__Exercise objective__.
Exactly the lines from the one with "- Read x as" to the end of the data below should be set down, and no others.

☆ ☆ ☆ ☆

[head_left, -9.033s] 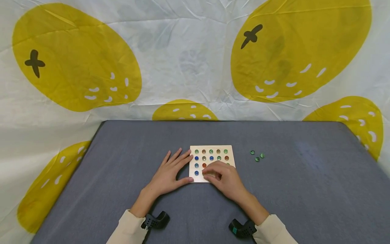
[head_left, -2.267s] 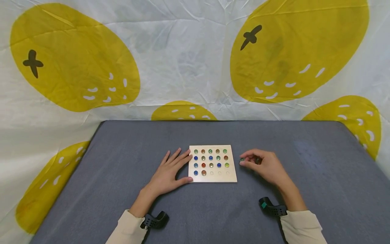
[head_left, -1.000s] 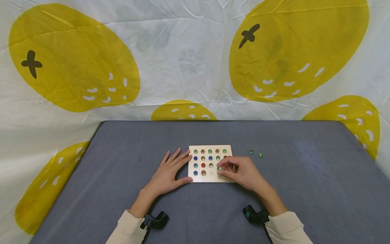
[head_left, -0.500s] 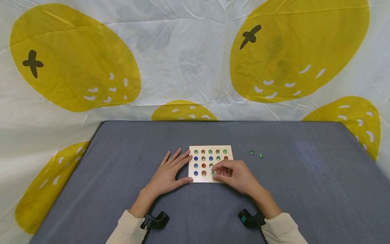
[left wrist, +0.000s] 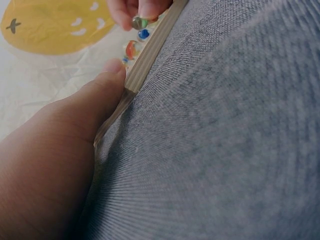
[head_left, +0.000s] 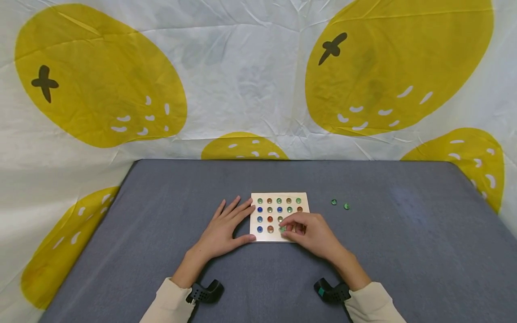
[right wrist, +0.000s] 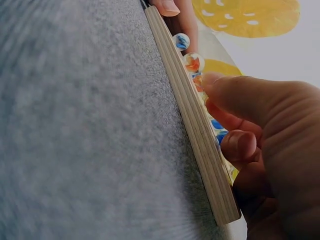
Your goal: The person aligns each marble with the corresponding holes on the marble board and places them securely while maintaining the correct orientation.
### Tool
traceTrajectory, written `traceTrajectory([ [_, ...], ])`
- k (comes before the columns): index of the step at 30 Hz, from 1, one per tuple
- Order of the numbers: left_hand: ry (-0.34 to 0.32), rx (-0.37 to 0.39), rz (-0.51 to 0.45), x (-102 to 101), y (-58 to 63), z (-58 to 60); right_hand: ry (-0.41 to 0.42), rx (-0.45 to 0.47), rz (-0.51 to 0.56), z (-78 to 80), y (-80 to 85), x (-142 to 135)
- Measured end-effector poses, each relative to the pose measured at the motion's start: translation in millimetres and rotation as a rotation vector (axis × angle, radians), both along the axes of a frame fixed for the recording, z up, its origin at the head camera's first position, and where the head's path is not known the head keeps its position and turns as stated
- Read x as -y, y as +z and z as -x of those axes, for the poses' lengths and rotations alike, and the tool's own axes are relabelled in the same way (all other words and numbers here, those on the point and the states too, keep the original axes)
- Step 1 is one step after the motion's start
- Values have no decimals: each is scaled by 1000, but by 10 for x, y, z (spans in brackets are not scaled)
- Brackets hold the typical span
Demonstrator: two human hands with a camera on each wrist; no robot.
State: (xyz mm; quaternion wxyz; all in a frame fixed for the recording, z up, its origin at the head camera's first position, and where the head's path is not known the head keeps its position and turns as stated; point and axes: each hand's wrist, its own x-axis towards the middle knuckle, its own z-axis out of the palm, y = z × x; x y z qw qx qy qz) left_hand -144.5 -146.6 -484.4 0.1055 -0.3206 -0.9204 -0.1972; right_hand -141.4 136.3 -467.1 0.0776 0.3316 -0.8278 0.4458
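A pale wooden board lies on the table, with rows of coloured glass marbles seated in its hollows. My left hand rests flat at the board's left edge, fingers spread, its thumb touching the near corner. Over the near row, my right hand pinches a green marble between thumb and fingertips. That marble is at the third place of the row, right of an orange marble and a blue marble. The right hand hides the board's near right part. The right wrist view shows the board's layered edge.
Two loose green marbles, a nearer one and a farther one, lie right of the board. Grey cloth covers the table. A white curtain with yellow shapes hangs behind it.
The right hand let go of an orange marble in the near row, took one of three loose green marbles on the right, and carried it left to the third place. The left hand stayed put.
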Motion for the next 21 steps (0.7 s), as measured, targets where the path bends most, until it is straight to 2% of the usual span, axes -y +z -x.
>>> traceTrajectory([
  [13,5,7,3,-7,11,-2,-1,-73,-25,1,-21,21],
  [21,1,5,-1,-1,5,1,-1,-76,-38,-4,-2,31],
])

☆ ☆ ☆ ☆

__Answer to this exercise__.
- Read x as -y, y as +z and z as -x of those axes, for the poses' lengths and rotations alike, and the tool's own axes are relabelled in the same way (all other words and numbers here, those on the point and the states too, keep the original axes)
- Step 1 is one step after the motion's start
- Values have no decimals: each is scaled by 1000, but by 10 for x, y, z (spans in brackets are not scaled)
- Brackets hold the typical span
Demonstrator: two human hands with a camera on each wrist; no robot.
State: (xyz mm; quaternion wxyz; all in a frame fixed for the recording, z up, its origin at the head camera's first position, and where the head's path is not known the head keeps its position and turns as stated; point and axes: each hand's wrist, its own x-axis towards the middle knuckle, its own z-axis out of the palm, y = z × x; x y z qw qx qy qz) left_hand -144.5 -146.6 -484.4 0.1055 -0.3206 -0.9204 -0.1972; right_hand -141.4 136.3 -467.1 0.0776 0.3316 -0.8278 0.4458
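A pale wooden board lies on the table, with rows of coloured glass marbles seated in its hollows. My left hand rests flat at the board's left edge, fingers spread, its thumb touching the near corner. Over the near row, my right hand pinches a green marble between thumb and fingertips. That marble is at the third place of the row, right of an orange marble and a blue marble. The right hand hides the board's near right part. The right wrist view shows the board's layered edge.
Two loose green marbles, a nearer one and a farther one, lie right of the board. Grey cloth covers the table. A white curtain with yellow shapes hangs behind it.
The right hand let go of an orange marble in the near row, took one of three loose green marbles on the right, and carried it left to the third place. The left hand stayed put.
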Motion for the next 21 steps (0.7 s), as measured, targets where the path bends most, until it is straight to 2% of the usual span, axes -y +z -x.
>>> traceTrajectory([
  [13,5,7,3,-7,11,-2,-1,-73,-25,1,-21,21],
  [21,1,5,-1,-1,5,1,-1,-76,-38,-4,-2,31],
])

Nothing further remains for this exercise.